Countries use diverse types of interventions, such as professional career counselling, assessments and tests, information provision and contacts with the world of education and the world of work. Specific interventions can target groups of students who may need more help in making career choices. These approaches are complementary and in many countries students benefit from a wide combination of them4 (Musset and Mytna Kurekova, 2018[2]). Estonia already has many of these elements in place, but access to these services is uneven, and voluntary. Professional career counselling (one-on-one interviews with counsellors) should be compulsory in the run up of choosing a school and a track in grade 9. Career guidance needs to be more proactive and to target specific groups to overcome the barriers faced by students from under-represented groups. Schools and Rajaleidja agencies need to monitor participation.

Box 4.2. Interesting country practice in career guidance provision: Prince Edward Island in Canada

A comprehensive, all-encompassing multi-programme approach to career guidance has been developed by the Government of Prince Edward Island in Canada. It is based on a co-ordinated, whole school approach organised by career development themes. The key elements include: career development integrated into health education in grades 1-9; compulsory career course in grade 10; experiential learning opportunities through wide range of courses and programmes offered by the communities in school and including hands-on experience out-of-school; partnership with post-secondary institutions, employment specialist and industry sectors; specialised training to career guidance staff and teachers; parent/guardian coaching programme; and student graduation and transition planner based on four step inquiry process linking interests and skill, support networks, labour market information and post-secondary education options.

Source: ICCDPP (2015[23]), Promising/Best Practices: Canada, www.is2015.org/wp-content/uploads/2015/06/Canada-Promising-Practices-Panel-2-2.pdf.
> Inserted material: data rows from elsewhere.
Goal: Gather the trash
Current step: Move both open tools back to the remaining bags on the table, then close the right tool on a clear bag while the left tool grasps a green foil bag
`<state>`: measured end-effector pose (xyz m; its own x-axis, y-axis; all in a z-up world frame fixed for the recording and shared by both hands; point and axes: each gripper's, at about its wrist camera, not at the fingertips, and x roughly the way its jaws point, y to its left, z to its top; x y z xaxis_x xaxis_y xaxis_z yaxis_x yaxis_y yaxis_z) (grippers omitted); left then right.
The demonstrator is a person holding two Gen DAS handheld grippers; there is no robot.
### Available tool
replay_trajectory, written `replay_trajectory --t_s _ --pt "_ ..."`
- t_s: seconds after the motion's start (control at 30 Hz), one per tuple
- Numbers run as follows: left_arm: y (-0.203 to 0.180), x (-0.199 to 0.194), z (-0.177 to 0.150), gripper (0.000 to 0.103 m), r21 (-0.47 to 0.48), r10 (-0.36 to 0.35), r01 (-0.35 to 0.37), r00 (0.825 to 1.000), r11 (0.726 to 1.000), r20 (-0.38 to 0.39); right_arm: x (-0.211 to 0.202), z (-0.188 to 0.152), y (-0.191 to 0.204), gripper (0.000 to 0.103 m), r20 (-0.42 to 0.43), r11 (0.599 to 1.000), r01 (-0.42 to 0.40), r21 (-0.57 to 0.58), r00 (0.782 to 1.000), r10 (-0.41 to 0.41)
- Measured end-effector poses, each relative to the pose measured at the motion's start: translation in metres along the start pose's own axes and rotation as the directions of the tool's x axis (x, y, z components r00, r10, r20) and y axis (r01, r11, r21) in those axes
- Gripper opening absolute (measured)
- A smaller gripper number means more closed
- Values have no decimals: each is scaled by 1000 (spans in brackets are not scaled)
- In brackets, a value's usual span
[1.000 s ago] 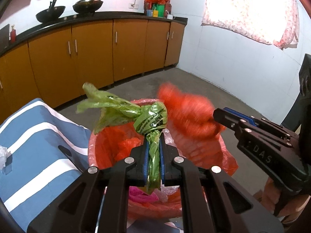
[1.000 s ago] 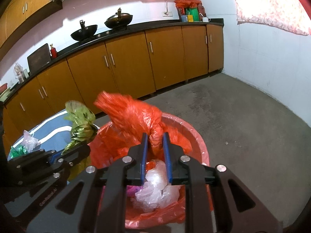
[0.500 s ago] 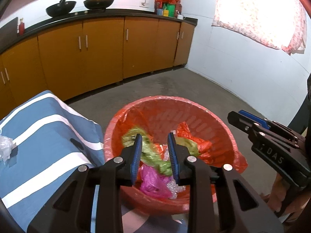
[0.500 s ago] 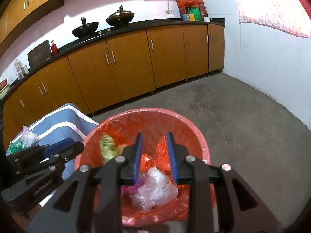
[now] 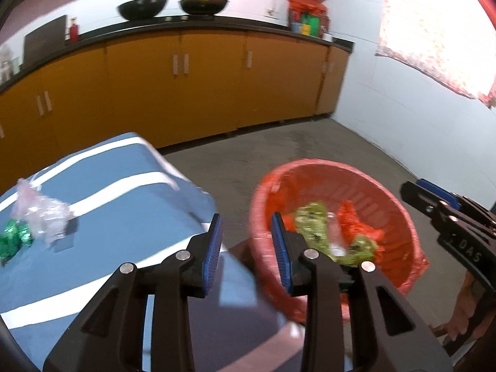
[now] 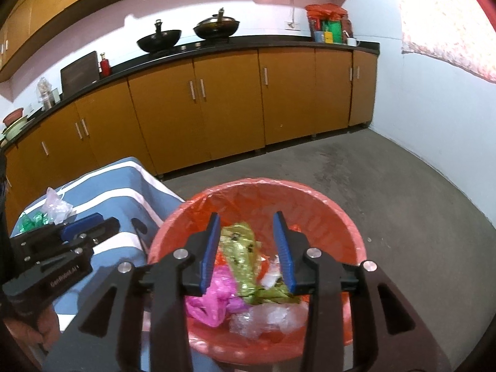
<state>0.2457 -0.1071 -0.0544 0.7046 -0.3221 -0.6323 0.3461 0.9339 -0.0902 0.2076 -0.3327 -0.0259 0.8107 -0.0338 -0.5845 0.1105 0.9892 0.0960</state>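
Observation:
A red bin lined with an orange bag (image 6: 347,226) (image 5: 400,204) stands on the floor beside the table. Inside lie a green wrapper (image 6: 241,248) (image 5: 310,220), orange plastic (image 5: 359,226), a pink bag (image 6: 214,297) and clear plastic (image 6: 272,316). My right gripper (image 6: 246,226) hangs over the bin, its jaws opening with nothing between the pads. My left gripper (image 5: 246,228) is over the gap between bin and table, jaws opening and empty. On the blue striped tablecloth (image 5: 124,204) lie a clear plastic bag (image 5: 43,214) (image 6: 57,206) and green foil wrappers (image 5: 14,241) (image 6: 32,220).
Orange kitchen cabinets (image 6: 223,105) run along the back wall under a black counter with two woks (image 6: 217,28). Bare concrete floor (image 6: 387,186) spreads to the right of the bin. A white tiled wall (image 5: 403,124) closes the right side.
Both grippers let go: the green wrapper and the orange bag dropped into the bin. The jaws widened. The left gripper swung left toward the table.

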Motion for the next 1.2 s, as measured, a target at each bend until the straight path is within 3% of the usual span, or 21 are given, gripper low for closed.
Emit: replay_trajectory --t_s 0.27,0.4,0.57,0.73,0.93,1.13,1.2 --pt "64 -20 -8 38 -63 112 -111 994 992 8 11 6 43 38 -14 997 -57 -59 998 57" --pt "98 -37 -17 42 -86 186 -184 982 979 18 19 8 75 41 -29 990 -107 -92 994 105" --pt "144 -64 -31 49 -110 296 -290 955 951 36 32 8 131 44 -64 967 -207 -150 978 199" --pt "198 -89 -48 56 -179 407 -396 913 901 28 43 2 198 48 -119 920 -320 -224 946 301" --pt "244 -105 -61 61 -263 476 -457 879 850 8 64 1 273 52 -182 866 -424 -267 904 386" --pt "272 -113 -65 68 -298 501 -474 865 829 16 90 -1 329 65 -205 835 -452 -314 891 406" --pt "280 -115 -66 71 -306 498 -468 867 829 23 100 -1 338 68 -209 835 -442 -328 896 392"
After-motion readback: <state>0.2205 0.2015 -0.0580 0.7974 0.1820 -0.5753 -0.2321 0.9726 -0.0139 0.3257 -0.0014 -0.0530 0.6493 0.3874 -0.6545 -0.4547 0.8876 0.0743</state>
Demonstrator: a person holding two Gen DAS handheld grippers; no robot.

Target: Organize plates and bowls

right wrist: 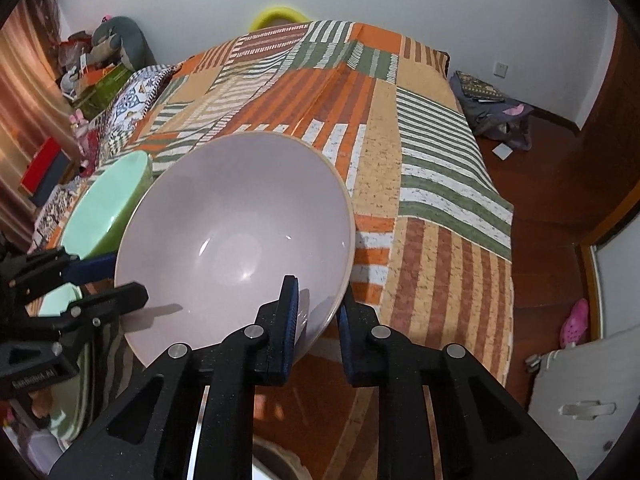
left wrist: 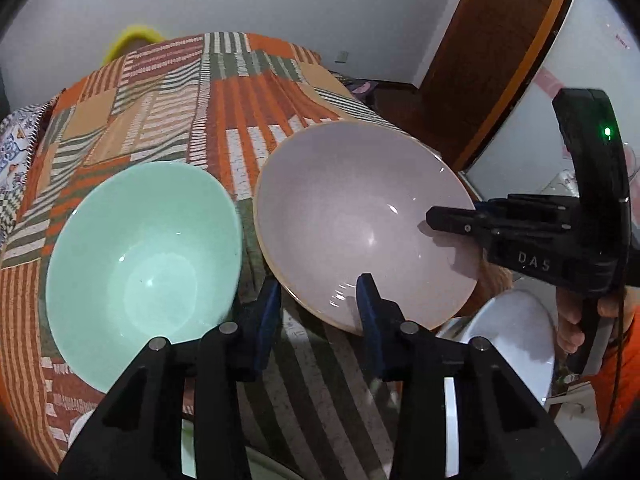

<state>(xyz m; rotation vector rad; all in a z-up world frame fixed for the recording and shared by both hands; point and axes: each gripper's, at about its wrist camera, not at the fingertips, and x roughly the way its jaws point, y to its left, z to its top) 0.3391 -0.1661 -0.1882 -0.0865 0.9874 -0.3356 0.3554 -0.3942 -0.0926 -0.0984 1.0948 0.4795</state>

Mandatory provision tackles unspoken assumptions

By making career guidance mandatory, an opportunity will emerge to ensure that the unspoken assumptions that young people have about vocational education can be challenged. Requiring student participation is likely to be of greatest benefit to young people from disadvantaged backgrounds. As teenagers, such young people are more likely to express confusion in career aspirations (Yates et al., 2010[24]). While ensuring that all young people receive a minimum level of guidance, schools should ensure that those young people who have most to gain from career guidance receive appropriate levels, even if above any entitlement. Such young people are likely to be from lower SES backgrounds and lacking family-based social networks which commonly enable easy access to reliable information concerning jobs and careers (Musset and Mytna Kurekova, 2018[2]; Mann, Rehill and Kashefpakdel, 2018[25]). It is essential that all young people are informed of the VET offer, and have the opportunity to visit VET schools and meet with people who work in occupations to which a VET education is a common gateway. Once in a VET programme, it is important that high quality career guidance continues, to ensure that students remain confident in their choice and are supported in thinking about future progression.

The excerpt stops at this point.